Flournoy became a faculty member in the Department of Mathematics and Statistics of American University in 1988.
She focused on adaptive clinical trials, having become disappointed with the learning rate using large randomized comparative trials, each taking five years to complete. To push this area forward, she organized a special session on the topic in 1989 (where she met her frequent early collaborator Steve Durham) and an entire conference on it in 1992.
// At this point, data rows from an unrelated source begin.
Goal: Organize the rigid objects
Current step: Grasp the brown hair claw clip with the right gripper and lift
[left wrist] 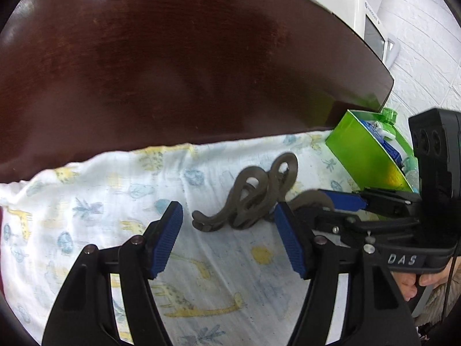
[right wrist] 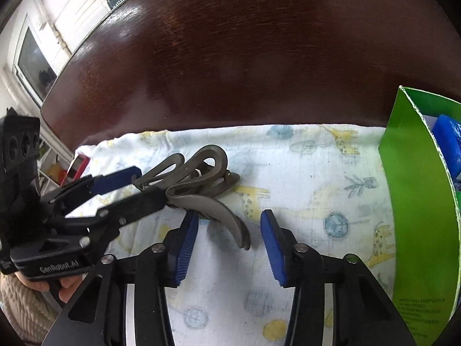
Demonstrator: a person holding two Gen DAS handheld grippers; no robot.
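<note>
A grey-brown curved hair claw clip [left wrist: 253, 193] lies on a white cloth with giraffe prints [left wrist: 115, 201]. In the left wrist view my left gripper [left wrist: 229, 230] is open, its blue pads just short of the clip. My right gripper [left wrist: 325, 199] reaches in from the right, its jaws spread at the clip's right end. In the right wrist view the clip [right wrist: 198, 184] lies ahead, one curved handle reaching between my open right gripper's pads [right wrist: 229, 245]. The left gripper [right wrist: 135, 184] comes in from the left, open, beside the clip.
A green cardboard box [left wrist: 366, 150] holding blue items and a green bottle stands at the right of the cloth; it also shows in the right wrist view [right wrist: 417, 201]. Dark wooden tabletop [left wrist: 173, 72] lies beyond the cloth. A white appliance [left wrist: 360, 5] stands behind the table.
</note>
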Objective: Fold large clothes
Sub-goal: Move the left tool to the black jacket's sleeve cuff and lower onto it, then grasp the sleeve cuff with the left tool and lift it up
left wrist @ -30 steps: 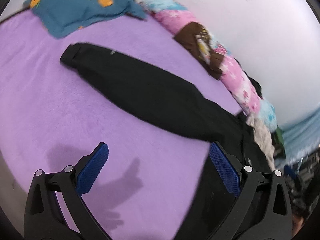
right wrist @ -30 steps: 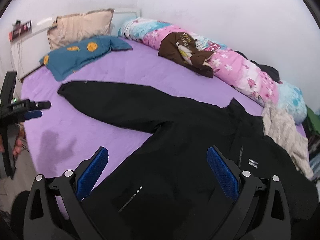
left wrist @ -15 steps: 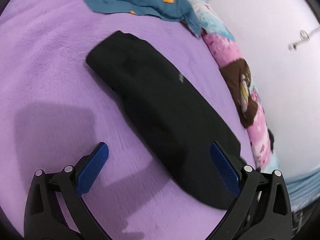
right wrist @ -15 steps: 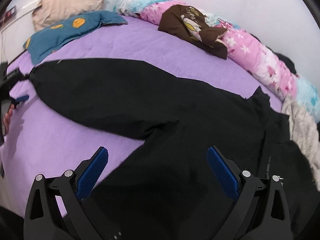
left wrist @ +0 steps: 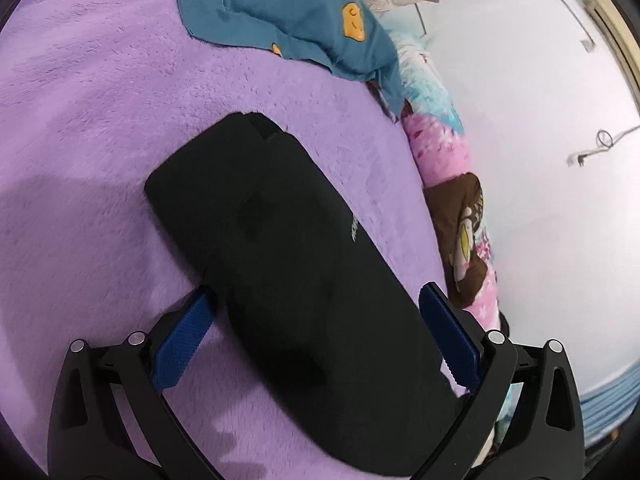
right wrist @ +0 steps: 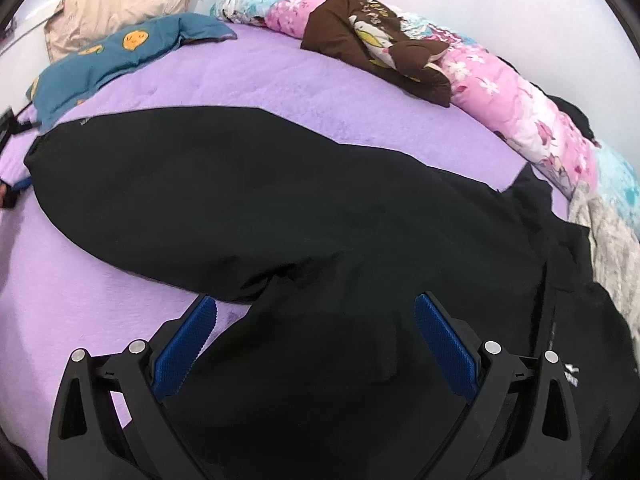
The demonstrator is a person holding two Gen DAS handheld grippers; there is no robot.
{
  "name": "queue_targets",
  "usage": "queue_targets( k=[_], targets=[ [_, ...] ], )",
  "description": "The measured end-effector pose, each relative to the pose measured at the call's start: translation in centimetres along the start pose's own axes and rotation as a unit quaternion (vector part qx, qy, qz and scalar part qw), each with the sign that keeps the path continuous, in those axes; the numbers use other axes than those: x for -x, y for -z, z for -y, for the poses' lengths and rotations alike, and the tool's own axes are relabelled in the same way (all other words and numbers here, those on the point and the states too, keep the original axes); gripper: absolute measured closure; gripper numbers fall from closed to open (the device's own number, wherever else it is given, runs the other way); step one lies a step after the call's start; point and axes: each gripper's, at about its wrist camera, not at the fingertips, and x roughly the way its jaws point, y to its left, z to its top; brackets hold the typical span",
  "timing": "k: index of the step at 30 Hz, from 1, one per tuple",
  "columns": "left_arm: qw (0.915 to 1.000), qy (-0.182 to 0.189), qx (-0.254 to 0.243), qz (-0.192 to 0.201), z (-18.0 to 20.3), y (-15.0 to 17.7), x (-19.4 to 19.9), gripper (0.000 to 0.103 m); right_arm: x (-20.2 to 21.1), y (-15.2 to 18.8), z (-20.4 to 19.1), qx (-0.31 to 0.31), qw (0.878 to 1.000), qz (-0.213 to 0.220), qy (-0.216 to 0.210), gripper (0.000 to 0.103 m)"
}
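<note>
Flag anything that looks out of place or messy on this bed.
Nothing is damaged or spilled. The black jacket lies unfolded, one sleeve stretched across the purple blanket; a brown garment lies crumpled on the floral quilt.

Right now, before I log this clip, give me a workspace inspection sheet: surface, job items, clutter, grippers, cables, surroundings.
Surface: purple plush bed cover, smooth where bare.
Job's things: large black jacket spread flat, its long black sleeve stretched out toward the pillows.
Clutter: teal pillowcase with orange faces, beige pillow, pink floral rolled quilt with a brown printed garment on it, grey cloth by the jacket.
Grippers: left gripper jaws open, straddling the sleeve; right gripper jaws open over the jacket body.
Cables: thin cord on the white wall.
Surroundings: white walls; nothing else seen.
</note>
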Motion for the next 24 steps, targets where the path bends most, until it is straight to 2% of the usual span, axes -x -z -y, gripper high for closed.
queue_targets(
  k=[5, 7, 9, 10, 11, 12, 13, 14, 17, 20, 22, 24],
  targets=[
    [0.9999, 0.003, 0.006, 0.013, 0.2, -1.1, -0.6, 0.007, -1.3, -0.2, -0.5, 0.017, 1.0, 0.01, 0.024, 0.006],
    [0.9998, 0.0, 0.012, 0.018, 0.2, -1.4, -0.8, 0.011, -1.7, -0.3, -0.7, 0.026, 0.999, 0.014, 0.031, 0.006],
    [0.9997, -0.012, 0.014, 0.016, 0.2, -1.7, -1.1, 0.027, -1.8, -0.3, -0.8, 0.032, 0.999, 0.017, 0.032, 0.006],
    [0.9997, -0.014, 0.014, 0.016, 0.1, -1.7, -1.0, 0.04, -1.9, -0.2, -0.9, 0.036, 0.999, 0.018, 0.033, 0.006],
    [0.9997, -0.016, 0.012, 0.015, 0.0, -1.7, -1.1, 0.045, -2.0, -0.1, -1.0, 0.039, 0.998, 0.019, 0.034, 0.006],
    [0.9997, -0.014, 0.013, 0.014, -0.1, -1.8, -1.1, 0.057, -2.1, 0.0, -1.1, 0.042, 0.998, 0.019, 0.034, 0.006],
    [0.9996, -0.019, 0.014, 0.012, -0.3, -1.7, -1.1, 0.081, -2.2, 0.3, -1.3, 0.044, 0.998, 0.02, 0.035, 0.006],
    [0.9993, -0.033, 0.015, 0.009, -0.5, -1.7, -1.0, 0.085, -2.3, 0.5, -1.4, 0.046, 0.998, 0.017, 0.033, 0.006],
    [0.9995, -0.027, 0.015, 0.008, -0.4, -1.7, -0.5, 0.089, -3.1, 0.9, -1.6, 0.043, 0.999, 0.002, 0.013, 0.006],
    [0.9992, -0.031, -0.015, 0.018, 1.4, -1.7, 0.4, 0.095, -4.9, 1.2, -0.3, -0.015, 0.997, -0.04, -0.066, 0.006],
    [0.9988, -0.029, -0.028, 0.027, 2.6, -1.8, 1.0, 0.097, -5.5, 1.1, 0.5, -0.032, 0.994, -0.047, -0.096, 0.005],
    [0.9978, -0.027, -0.046, 0.039, 4.2, -2.0, 1.9, 0.097, -5.8, 1.1, 0.4, -0.021, 0.993, -0.052, -0.103, 0.005]
  ],
)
She became head of the department at American University. However, under president Benjamin Ladner, the university changed its focus and stopped supporting graduate programs in science and technology. In order to maintain her own research program, Flournoy moved from American University to Missouri in 2002. She became chair again at Missouri, stepping down in 2011, and under her leadership, she significantly increased the size and rankings of the department.

==Recognition==
Flournoy was elected as a Fellow of the Institute of Mathematical Statistics in 1990, the American Statistical Association and the World Academy of Art and Science in 1992, and the American Association for the Advancement of Science in 1993.
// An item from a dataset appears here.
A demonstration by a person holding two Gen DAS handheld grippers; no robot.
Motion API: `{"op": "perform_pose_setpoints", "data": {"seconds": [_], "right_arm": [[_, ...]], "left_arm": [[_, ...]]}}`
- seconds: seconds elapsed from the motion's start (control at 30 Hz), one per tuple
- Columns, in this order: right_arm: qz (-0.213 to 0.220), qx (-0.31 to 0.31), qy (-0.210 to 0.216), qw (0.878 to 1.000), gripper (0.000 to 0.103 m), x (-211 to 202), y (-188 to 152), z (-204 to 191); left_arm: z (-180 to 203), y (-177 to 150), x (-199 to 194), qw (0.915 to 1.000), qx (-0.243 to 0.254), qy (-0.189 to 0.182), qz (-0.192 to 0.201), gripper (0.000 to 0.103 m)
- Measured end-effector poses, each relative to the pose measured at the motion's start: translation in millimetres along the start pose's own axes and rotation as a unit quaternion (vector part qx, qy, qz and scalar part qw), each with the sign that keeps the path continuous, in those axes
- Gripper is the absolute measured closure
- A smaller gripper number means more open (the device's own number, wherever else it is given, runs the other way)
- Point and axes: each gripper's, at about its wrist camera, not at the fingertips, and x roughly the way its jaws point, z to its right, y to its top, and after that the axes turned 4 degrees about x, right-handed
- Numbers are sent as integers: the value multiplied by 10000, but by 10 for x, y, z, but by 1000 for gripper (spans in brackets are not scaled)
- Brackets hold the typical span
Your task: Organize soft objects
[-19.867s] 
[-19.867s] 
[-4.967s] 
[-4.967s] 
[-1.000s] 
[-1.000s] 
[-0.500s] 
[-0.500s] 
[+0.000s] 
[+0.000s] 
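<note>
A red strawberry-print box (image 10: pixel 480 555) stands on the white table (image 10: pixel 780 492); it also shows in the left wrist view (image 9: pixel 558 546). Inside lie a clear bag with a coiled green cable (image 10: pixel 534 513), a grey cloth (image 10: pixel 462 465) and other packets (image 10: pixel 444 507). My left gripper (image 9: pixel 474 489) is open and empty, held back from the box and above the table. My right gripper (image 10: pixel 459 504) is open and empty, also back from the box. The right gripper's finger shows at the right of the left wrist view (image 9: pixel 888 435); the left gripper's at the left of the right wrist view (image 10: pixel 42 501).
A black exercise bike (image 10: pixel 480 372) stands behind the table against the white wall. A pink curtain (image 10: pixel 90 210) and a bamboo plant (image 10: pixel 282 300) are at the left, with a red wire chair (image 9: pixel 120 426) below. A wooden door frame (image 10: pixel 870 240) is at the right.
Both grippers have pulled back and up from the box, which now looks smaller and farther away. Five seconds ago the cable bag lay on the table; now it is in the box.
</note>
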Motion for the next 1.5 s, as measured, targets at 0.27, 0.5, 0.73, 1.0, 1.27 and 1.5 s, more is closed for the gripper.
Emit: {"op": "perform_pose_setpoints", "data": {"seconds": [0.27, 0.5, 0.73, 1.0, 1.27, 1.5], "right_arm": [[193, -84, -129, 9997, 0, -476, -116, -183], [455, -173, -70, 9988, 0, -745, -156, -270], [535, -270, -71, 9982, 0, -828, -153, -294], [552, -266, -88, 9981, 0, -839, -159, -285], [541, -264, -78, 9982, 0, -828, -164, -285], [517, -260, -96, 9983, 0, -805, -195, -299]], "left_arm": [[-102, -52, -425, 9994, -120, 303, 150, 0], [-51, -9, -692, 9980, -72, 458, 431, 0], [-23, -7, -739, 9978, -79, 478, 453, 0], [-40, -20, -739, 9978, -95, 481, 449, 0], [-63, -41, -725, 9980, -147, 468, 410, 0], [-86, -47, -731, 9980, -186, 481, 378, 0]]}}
In 2000 the Committee of Presidents of Statistical Societies gave Flournoy their Elizabeth L. Scott Award "for her innovative and highly successful efforts in encouraging women to seek competitive research funding; for envisioning and supporting the pioneering Pathways to the Future Workshops; for serving as a role model and mentor for graduate students and young faculty; for her scholarship in teaching and research, and for her many contributions to the statistical sciences".
In 2007 they gave her their Florence Nightingale David Award "for her fundamental research contributions in adaptive designs, sequential analysis, clinical trials, and particularly in bone marrow transplantation trials; for her devoted teaching; for her passionate mentoring to young statisticians, new investigators, women, and minorities, and researchers in small universities; for her leadership in the profession including her role as the chair of a major statistics department".

She was named as a Curators' Distinguished Professor in 2012.
In the same year she also won the Janet L. Norwood Award For Outstanding Achievement By A Woman In The Statistical Sciences. In 2019 Flournoy received the American Statistical Association Founders Award.